Below you will find the important quotes in Games at Twilight related to the theme of Safety vs. Fear.
Games at Twilight Quotes

“Please, ma, please,” they begged. “We’ll play in the veranda and porch—we won’t go a step out of the porch.”

“You will, I know you will, and then—”

“No—we won’t, we won’t,” they wailed so horrendously that she actually let down the bolt of the front door so that they burst out like seeds from a crackling, over-ripe pod into the veranda, with such wild, maniacal yells that she retreated to her bath and the shower of talcum powder and the fresh sari that were to help her face the summer evening.

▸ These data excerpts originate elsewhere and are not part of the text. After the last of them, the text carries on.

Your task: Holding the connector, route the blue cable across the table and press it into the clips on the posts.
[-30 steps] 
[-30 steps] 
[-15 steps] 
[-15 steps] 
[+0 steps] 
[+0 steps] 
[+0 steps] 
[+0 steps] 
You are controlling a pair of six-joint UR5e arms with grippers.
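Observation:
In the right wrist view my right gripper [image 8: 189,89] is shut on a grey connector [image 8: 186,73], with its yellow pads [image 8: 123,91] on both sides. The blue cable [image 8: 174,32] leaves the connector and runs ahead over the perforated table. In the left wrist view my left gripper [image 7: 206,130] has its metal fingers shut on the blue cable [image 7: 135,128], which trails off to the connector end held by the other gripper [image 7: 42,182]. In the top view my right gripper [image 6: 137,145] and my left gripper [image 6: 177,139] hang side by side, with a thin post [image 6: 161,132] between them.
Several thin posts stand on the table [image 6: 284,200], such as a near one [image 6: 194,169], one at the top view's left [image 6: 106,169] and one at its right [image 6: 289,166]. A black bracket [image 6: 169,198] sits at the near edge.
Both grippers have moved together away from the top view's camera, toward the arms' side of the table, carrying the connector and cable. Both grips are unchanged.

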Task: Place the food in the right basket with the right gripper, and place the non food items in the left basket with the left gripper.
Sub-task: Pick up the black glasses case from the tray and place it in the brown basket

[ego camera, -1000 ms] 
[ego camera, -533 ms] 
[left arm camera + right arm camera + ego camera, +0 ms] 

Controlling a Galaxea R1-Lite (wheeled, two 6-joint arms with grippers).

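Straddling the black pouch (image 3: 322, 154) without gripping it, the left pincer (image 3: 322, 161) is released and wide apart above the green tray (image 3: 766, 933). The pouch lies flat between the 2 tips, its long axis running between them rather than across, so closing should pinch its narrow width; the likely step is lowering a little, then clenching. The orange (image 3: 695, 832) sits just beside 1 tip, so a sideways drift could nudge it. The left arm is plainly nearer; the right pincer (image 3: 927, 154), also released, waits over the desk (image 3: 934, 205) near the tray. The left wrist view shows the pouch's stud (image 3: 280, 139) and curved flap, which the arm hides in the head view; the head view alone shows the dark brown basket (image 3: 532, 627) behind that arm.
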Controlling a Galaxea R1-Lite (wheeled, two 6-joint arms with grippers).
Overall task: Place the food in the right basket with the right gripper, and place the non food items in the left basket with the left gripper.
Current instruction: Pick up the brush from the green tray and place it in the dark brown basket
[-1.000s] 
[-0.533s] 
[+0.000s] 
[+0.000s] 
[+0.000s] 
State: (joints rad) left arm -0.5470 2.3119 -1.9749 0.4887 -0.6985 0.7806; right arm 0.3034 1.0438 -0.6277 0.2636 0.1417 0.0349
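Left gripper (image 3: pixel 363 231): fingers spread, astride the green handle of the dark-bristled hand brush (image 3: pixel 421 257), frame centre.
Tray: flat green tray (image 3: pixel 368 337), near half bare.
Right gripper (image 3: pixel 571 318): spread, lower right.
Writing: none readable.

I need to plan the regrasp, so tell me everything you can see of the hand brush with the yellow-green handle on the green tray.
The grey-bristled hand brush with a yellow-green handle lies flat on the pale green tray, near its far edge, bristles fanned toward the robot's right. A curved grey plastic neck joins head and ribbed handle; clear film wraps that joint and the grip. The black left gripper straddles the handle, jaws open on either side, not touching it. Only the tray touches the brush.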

Related Characters: Mother (speaker), Raghu, Mira
Page Number: 295
Explanation and Analysis:

Ravi shook, then shivered with delight, with self-congratulation. Also with fear. It was dark, spooky in the shed. It had a muffled smell, as of graves. Ravi had once got locked into the linen cupboard and sat there weeping for half an hour before he was rescued. But at least that had been a familiar place, and even smelt pleasantly of starch, laundry and, reassuringly, of his mother. But the shed smelt of rats, ant hills, dust and spider webs. Also of less definable, less recognisable horrors. And it was dark.

Related Characters: Ravi, Raghu, Mother
Related Symbols: The Shed
Page Number: 297
Explanation and Analysis:

He hunched himself into a ball so as not to bump into anything, touch or feel anything. What might there not be to touch him and feel him as he stood there, trying to see in the dark? Something cold, or slimy—like a snake. Snakes! He leapt up as Raghu whacked the wall with his stick—then, quickly realising what it was, felt almost relieved to hear Raghu, hear his stick. It made him feel protected.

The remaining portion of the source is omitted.